Novel kinase platform for the validation of the anti-tubercular activities of Pelargonium sidoides (Geraniaceae)

Abstract

Abstract

Background Pelargonium sidoides is an important traditional medicine in South Africa with a well-defined history of both traditional and documented use of an aqueous-ethanolic formulation of the roots of P. sidoides (EPs 7630), which is successfully employed for the treatment of respiratory tract infections. There is also historical evidence of use in the treatment of tuberculosis. The aim of this study was to develop a platform of Mycobacterium tuberculosis (Mtb) kinase enzymes that may be used for the identification of therapeutically relevant ethnobotanical extracts that will allow drug target identification, as well as the subsequent isolation of the active compounds.

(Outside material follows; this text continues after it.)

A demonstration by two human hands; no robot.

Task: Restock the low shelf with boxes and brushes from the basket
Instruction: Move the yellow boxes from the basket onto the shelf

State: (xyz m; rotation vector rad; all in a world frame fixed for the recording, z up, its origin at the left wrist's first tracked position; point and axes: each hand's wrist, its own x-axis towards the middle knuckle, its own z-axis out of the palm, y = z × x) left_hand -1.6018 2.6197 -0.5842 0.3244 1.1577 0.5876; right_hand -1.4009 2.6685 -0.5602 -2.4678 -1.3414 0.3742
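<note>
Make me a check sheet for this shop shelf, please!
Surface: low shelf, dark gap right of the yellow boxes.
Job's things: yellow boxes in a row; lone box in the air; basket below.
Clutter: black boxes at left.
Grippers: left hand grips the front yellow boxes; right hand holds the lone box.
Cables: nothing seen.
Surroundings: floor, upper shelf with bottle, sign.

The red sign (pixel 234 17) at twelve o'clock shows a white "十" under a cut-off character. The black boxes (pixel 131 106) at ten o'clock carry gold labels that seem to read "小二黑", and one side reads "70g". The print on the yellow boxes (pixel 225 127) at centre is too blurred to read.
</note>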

Results Mtb kinases, Nucleoside diphosphokinase, Homoserine kinase, Acetate kinase, Glycerol kinase, Thiamine monophosphate kinase, Ribokinase, Aspartokinase and Shikimate kinase were cloned, produced in Escherichia coli and characterized. HPLC-based assays were used to determine the enzyme activities and subsequently the inhibitory potentials of varying concentrations of a P. sidoides extract against the produced enzymes. The enzyme activity assays indicated that these enzymes were active at low ATP concentrations. The 50% inhibitory concentration (IC50) of an aqueous root extract of P. sidoides against the kinases indicated SK has an IC50 of 1.2 μg/ml and GK 1.4 μg/ml. These enzyme targets were further assessed for compound identification from the P. sidoides literature.

Conclusion This study suggests P. sidoides is potentially a source of anti-tubercular compounds and the Mtb kinase platform has significant potential as a tool for the subsequent screening of P. sidoides extracts and plant extracts in general, for compound identification and elaboration by selected extract target inhibitor profiling.